Selon Journal du Coin, les autorités cyber ont identifié une vaste campagne de cyberattaques menée par la Corée du Nord, exploitant de fausses offres d’emploi pour infiltrer 1 640 entreprises à travers le monde. Ces attaques, ciblant des secteurs variés, reposent sur des techniques de phishing sophistiquées visant à déguiser des logiciels malveillants en documents professionnels.
La Corée du Nord, déjà connue pour ses activités cybercriminelles, aurait ainsi recours à des méthodes toujours plus élaborées pour contourner les dispositifs de sécurité des organisations. Les victimes, réparties dans plus de 30 pays, n’auraient découvert ces intrusions qu’après analyse rétrospective de leurs systèmes. Journal du Coin précise que ces attaques s’inscrivent dans une stratégie plus large de financement clandestin des programmes militaires et nucléaires de Pyongyang.
Ce qu'il faut retenir
- Une campagne de cyberattaques nord-coréenne a ciblé 1 640 entreprises via de fausses offres d’emploi.
- Les attaques ont été détectées après analyse rétrospective, soulignant leur discrétion.
- Les victimes sont réparties dans plus de 30 pays, touchant des secteurs variés.
- Ces opérations servent à financer les programmes militaires et nucléaires de Pyongyang.
- Les techniques utilisées combinent phishing et logiciels malveillants sophistiqués.

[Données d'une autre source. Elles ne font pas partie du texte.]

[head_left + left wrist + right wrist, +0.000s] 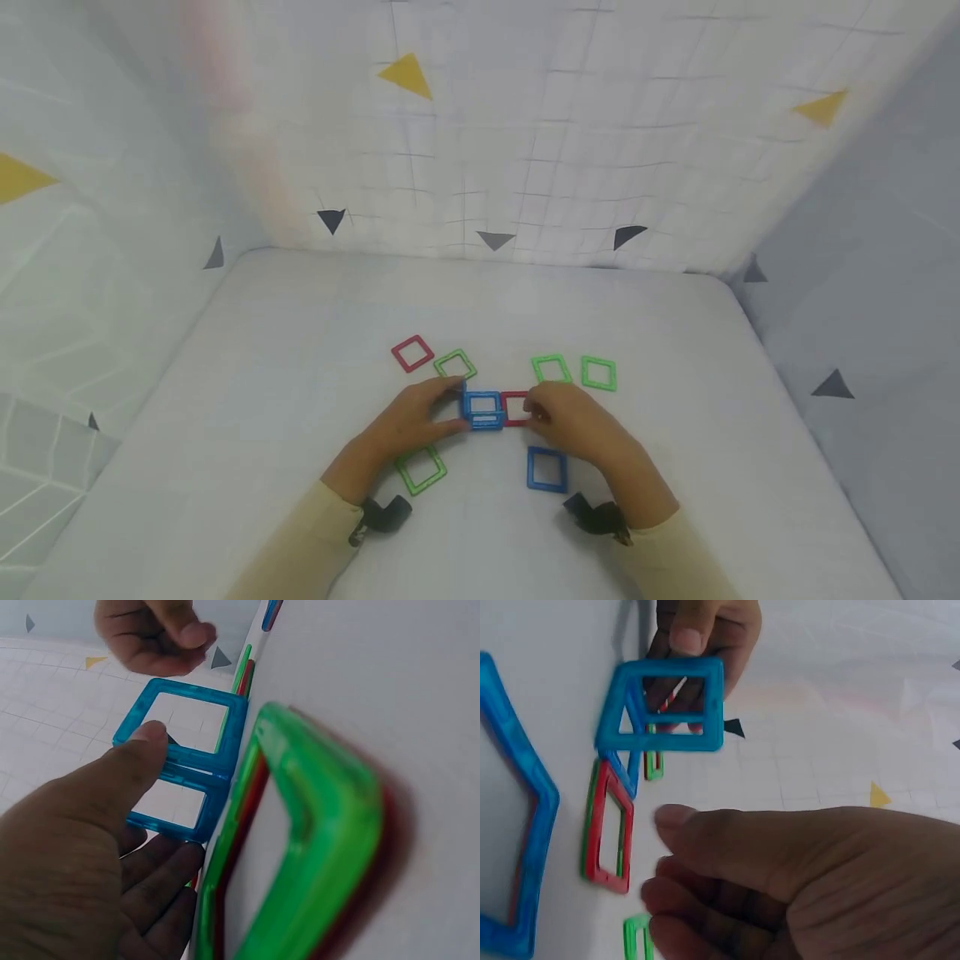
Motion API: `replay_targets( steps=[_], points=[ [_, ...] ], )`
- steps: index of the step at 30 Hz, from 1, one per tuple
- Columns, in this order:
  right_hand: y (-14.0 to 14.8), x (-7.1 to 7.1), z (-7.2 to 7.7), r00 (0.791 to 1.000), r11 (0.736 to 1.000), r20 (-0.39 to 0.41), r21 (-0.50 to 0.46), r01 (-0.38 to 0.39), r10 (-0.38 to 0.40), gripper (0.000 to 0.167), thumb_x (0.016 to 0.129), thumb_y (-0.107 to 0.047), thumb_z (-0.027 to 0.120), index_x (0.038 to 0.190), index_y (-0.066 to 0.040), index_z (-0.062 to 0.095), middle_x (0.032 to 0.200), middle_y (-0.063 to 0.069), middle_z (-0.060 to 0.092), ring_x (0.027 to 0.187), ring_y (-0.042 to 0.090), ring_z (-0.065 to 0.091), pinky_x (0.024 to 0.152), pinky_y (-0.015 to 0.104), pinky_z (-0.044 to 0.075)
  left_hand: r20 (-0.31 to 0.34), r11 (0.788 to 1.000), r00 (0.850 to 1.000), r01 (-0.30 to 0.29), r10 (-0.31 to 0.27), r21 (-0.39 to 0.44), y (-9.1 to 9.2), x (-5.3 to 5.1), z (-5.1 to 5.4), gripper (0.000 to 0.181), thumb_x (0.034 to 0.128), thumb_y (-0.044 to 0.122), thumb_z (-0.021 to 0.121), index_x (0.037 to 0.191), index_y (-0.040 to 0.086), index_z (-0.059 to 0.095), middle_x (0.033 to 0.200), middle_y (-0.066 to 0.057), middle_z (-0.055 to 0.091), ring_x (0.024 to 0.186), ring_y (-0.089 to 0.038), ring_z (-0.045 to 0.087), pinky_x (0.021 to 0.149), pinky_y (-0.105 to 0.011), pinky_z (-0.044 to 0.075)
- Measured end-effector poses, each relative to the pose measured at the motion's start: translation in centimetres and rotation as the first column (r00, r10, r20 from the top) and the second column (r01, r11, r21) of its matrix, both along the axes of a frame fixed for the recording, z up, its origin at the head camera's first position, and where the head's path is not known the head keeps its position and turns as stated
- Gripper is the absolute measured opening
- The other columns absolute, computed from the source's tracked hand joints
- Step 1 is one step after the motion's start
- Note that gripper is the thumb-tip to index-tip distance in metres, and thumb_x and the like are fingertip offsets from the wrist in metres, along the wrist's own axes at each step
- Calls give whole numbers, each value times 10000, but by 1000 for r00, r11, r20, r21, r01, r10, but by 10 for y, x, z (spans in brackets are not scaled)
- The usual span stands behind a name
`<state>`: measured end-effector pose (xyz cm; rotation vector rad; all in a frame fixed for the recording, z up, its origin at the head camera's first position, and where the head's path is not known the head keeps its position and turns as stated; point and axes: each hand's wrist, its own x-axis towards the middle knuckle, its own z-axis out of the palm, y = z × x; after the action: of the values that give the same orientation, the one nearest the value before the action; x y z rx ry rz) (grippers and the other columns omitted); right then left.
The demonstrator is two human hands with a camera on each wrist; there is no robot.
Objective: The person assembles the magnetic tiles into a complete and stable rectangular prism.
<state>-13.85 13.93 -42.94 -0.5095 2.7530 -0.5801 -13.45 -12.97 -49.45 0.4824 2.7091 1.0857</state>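
Note:
Blue square magnetic tiles point(486, 426) are joined in a small upright form at the table's centre. My left hand point(405, 421) holds it from the left; in the left wrist view the thumb lies on one blue tile point(237, 724) and the fingers reach behind. Beside the blue form lies a red square tile point(516, 423). My right hand point(577, 421) is over the red tile's right side, fingers loosely bent. In the right wrist view nothing shows between its thumb and fingers, which are apart from the blue tile point(714, 705).
A green tile point(428, 484) and a blue tile point(547, 489) lie nearer me. Farther off are a red tile point(402, 361), a green tile point(467, 361) and, to the right, two more green tiles, one of them point(599, 387) outermost. Patterned cloth walls surround the white table point(300, 325).

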Motion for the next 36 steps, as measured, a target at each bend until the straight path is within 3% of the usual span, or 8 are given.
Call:
replay_targets(
  steps=[6, 12, 27, 34, 36],
  points=[
    [20, 9, -7, 989, 996, 138, 87, 36, -48, 159, 859, -208, 786, 996, -162, 720, 828, -65, 645, 773, 142, 577, 789, 360, 574, 14, 999, 1000, -23, 23, -32, 2, 3, 6, 784, 834, 541, 748, 1502, 257, 450, 1472, 99, 523, 1400, -116, 438, 1129, -388, 403],
    [28, 17, -12, 987, 994, 156, 108, 28, -45, 144, 830, -206, 814, 915, -175, 702, 766, -66, 609, 732, 151, 550, 748, 333, 555, 9, 999, 999, -38, 39, -33, 1, 4, 7, 774, 835, 552, 741, 1498, 271, 455, 1476, 112, 517, 1404, -107, 431, 1127, -389, 406],
    [27, 23, -21, 999, 997, 52, 78, 4, -8, 120, 862, -191, 789, 930, -194, 690, 757, -111, 595, 726, 106, 549, 752, 289, 548, 15, 999, 999, -40, 41, -31, 2, 6, 7, 750, 843, 504, 756, 1488, 250, 471, 1470, 93, 527, 1402, -132, 441, 1124, -399, 410],
    [27, 21, -23, 999, 996, -7, 73, 46, -45, 208, 883, -189, 768, 1088, -174, 737, 968, -74, 693, 956, 140, 639, 922, 387, 563, 10, 998, 999, -51, 51, -40, 2, 6, 7, 741, 843, 511, 754, 1485, 272, 474, 1460, 112, 533, 1392, -114, 449, 1113, -387, 424],
    [28, 20, -22, 998, 996, -34, 78, 48, -46, 205, 882, -189, 769, 1085, -172, 744, 959, -77, 692, 961, 137, 641, 923, 384, 563, 14, 998, 999, -52, 52, -39, 3, 5, 6, 741, 843, 511, 754, 1486, 275, 472, 1460, 112, 534, 1392, -113, 448, 1115, -386, 423]
  ],
)
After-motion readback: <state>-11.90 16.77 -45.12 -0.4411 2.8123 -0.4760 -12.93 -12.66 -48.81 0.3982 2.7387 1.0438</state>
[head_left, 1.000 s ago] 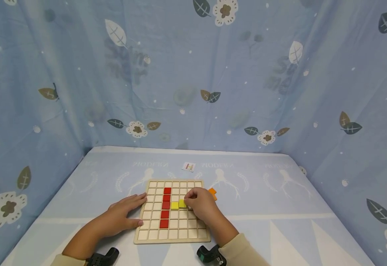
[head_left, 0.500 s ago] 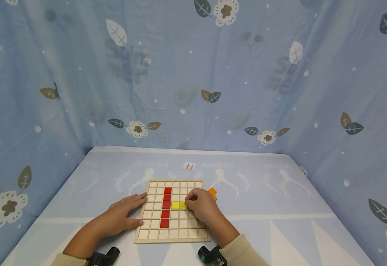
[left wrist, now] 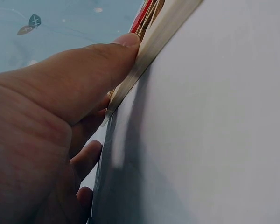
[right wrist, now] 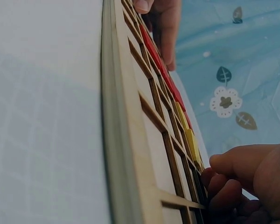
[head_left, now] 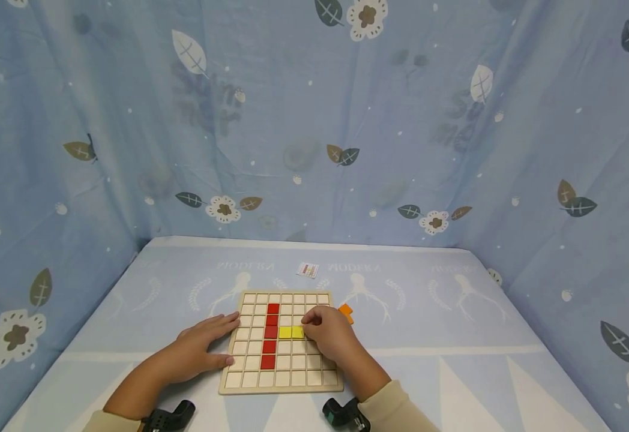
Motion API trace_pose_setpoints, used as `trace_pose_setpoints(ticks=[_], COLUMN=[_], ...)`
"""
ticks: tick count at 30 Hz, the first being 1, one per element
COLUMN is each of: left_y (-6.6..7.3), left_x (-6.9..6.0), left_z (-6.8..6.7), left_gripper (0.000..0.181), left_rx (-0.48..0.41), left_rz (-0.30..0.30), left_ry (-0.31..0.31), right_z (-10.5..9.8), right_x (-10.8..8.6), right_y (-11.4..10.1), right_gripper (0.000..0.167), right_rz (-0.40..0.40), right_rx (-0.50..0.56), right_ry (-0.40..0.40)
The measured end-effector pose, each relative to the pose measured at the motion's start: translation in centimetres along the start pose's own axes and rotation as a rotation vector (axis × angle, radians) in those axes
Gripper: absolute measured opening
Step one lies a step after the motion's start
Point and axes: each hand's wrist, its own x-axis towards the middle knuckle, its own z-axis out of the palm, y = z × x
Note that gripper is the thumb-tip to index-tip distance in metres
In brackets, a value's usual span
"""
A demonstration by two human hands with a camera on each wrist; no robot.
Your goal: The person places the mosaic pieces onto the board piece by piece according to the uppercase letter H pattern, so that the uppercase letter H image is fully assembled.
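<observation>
Left grip (head_left: 198, 349), fingers extended and thumb apart, rests against the left edge of a pale wooden grid board (head_left: 298, 378). Right grip (head_left: 328, 332) arches over the board, fingers curled at the right side of a square yellow tile (head_left: 297, 332); whether they pinch it cannot be told. Beside it sits a second yellow tile (head_left: 285, 332), next to five square red tiles (head_left: 270, 332) in a column. Beyond: orange pieces (head_left: 347, 310), then a small printed white card (head_left: 308, 270).

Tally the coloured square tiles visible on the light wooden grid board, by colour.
Red square tiles: 5
Yellow square tiles: 2
Total visible on the light wooden grid board: 7; the right hand hides some cells.
</observation>
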Motion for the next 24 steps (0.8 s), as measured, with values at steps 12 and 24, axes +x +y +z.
trace_pose_setpoints(ticks=[12, 24], left_y=[0.13, -0.02], left_x=[-0.05, -0.04], left_z=[-0.02, 0.02], left_gripper=[0.091, 0.091], left_rx=[0.003, 0.011], left_rz=[0.002, 0.008], left_ry=[0.006, 0.004], right_z=[-0.29, -0.39], right_x=[-0.34, -0.46], right_y=[-0.46, -0.36], right_gripper=[0.013, 0.012], right_rz=[-0.060, -0.067], right_rx=[-0.125, -0.114], right_ry=[-0.085, -0.093])
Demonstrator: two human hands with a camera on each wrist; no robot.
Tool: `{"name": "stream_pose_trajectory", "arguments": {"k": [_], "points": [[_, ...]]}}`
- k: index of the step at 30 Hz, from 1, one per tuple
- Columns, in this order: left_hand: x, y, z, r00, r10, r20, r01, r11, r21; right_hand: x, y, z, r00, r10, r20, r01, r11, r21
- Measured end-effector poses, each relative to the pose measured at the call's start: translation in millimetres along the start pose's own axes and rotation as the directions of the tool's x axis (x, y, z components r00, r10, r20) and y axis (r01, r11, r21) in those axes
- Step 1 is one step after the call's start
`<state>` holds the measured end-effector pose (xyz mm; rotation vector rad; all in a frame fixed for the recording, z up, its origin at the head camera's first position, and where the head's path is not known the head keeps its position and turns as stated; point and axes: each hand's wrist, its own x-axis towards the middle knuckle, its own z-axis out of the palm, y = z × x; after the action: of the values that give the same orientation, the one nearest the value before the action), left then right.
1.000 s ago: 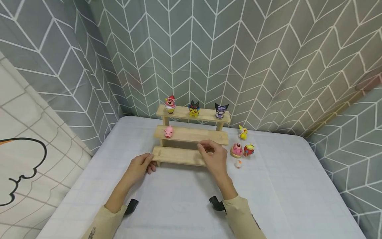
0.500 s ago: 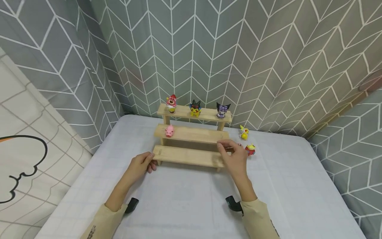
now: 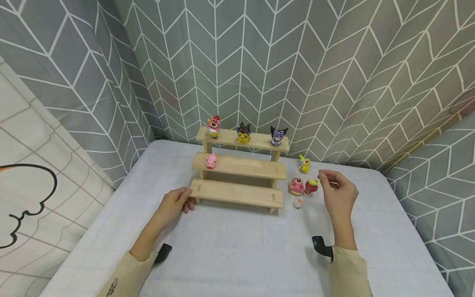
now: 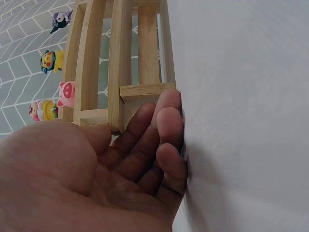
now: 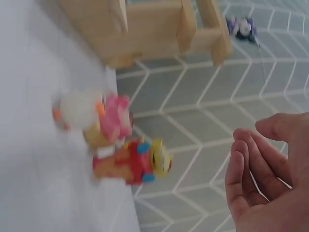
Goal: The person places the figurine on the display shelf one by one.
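A three-step wooden display stand [image 3: 237, 193] is on the white table. My left hand [image 3: 173, 205] holds the left end of its lowest step, thumb on top and fingers curled beneath; in the left wrist view the fingers [image 4: 169, 123] lie against the tabletop. My right hand [image 3: 340, 193] hovers right of the loose figurines, its thumb apart from the loosely bent fingers and nothing between them. Nearest it are a red-suited figurine with a yellow head [image 3: 311, 186], a pink bear [image 3: 296, 186], a small white figurine [image 3: 297, 203] and a yellow-and-white figurine [image 3: 304, 164].
On the top step stand a red-hatted bear [image 3: 214, 126], a yellow figurine with a dark hood [image 3: 243, 133] and a purple-and-black figurine [image 3: 278, 136]. A pink pig [image 3: 211, 161] sits at the left of the middle step. Behind the table hangs a grey patterned curtain [image 3: 237, 62].
My right hand has moved right, from over the lowest step past the loose figurines, uncovering the step's right end. My left hand stays on the stand.
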<state>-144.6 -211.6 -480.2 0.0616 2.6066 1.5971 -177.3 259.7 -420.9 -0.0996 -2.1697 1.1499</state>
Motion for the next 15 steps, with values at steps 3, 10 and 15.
{"name": "stream_pose_trajectory", "arguments": {"k": [3, 10, 15], "points": [[0.3, -0.2, -0.7, 1.0, 0.0, 0.002, 0.0, 1.0, 0.006, 2.4, 12, -5, 0.999, 0.04, 0.0, -0.04, 0.999, -0.015], [-0.5, 0.2, -1.6, 1.0, -0.002, -0.001, 0.002, 1.0, 0.019, 2.0, 23, -4, 0.991, 0.124, 0.043, -0.122, 0.991, -0.053], [-0.3, 2.3, 0.1, 1.0, -0.004, -0.005, 0.004, 1.0, 0.01, 0.8, 29, -3, 0.986, 0.154, 0.062, -0.147, 0.984, -0.101]]}}
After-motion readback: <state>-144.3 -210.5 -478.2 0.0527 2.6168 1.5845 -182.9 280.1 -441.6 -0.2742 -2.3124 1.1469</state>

Une méthode de piratage en plein essor : le faux emploi comme cheval de Troie
D’après Journal du Coin, les cybercriminels nord-coréens se font passer pour des recruteurs légitimes, proposant des postes alléchants, souvent dans des entreprises internationales. Une fois le document ouvert par la victime, un logiciel malveillant s’installe, permettant aux attaquants de prendre le contrôle à distance des systèmes infectés. Ces attaques, baptisées « JobScam » par les experts en cybersécurité, exploitent la confiance accordée aux plateformes professionnelles.
Les rapports indiquent que les cibles incluent des PME comme des multinationales, avec une préférence pour les secteurs de la technologie, de la finance et de la logistique. Les attaquants auraient utilisé des adresses e-mail et des sites web clonés, imitant des entreprises réelles pour maximiser leurs chances de succès. Journal du Coin rappelle que cette méthode n’est pas nouvelle, mais que son efficacité s’est accrue avec l’essor du télétravail et des recrutements en ligne.
Un financement caché derrière les cyberattaques nord-coréennes
Les analystes de Journal du Coin soulignent que ces attaques s’inscrivent dans une logique économique : financer les programmes interdits de la Corée du Nord. Selon les estimations du Département du Trésor américain, Pyongyang aurait généré plusieurs centaines de millions de dollars via des cyberattaques ces dernières années, détournant les fonds vers ses programmes militaires et nucléaires.
« Ces opérations ne sont pas de simples actes de piratage, mais des outils stratégiques pour contourner les sanctions internationales », explique un expert en cybersécurité cité par Journal du Coin. Les autorités américaines et sud-coréennes auraient intensifié leurs investigations pour démanteler ces réseaux, mais les cybercriminels adaptent sans cesse leurs méthodes pour échapper aux poursuites.
Cette affaire rappelle l’urgence d’une réponse coordonnée face à la cybercriminalité transnationale. Les entreprises, en particulier, sont invitées à renforcer leurs protocoles de vérification des offres d’emploi et à sensibiliser leurs salariés aux risques liés aux pièces jointes suspectes.
Les signes incluent des adresses e-mail suspectes, des fautes d’orthographe dans l’offre, ou des demandes inhabituelles comme l’envoi de documents sensibles avant un entretien. Les entreprises légitimes ne demandent jamais de mots de passe ou de données bancaires par e-mail.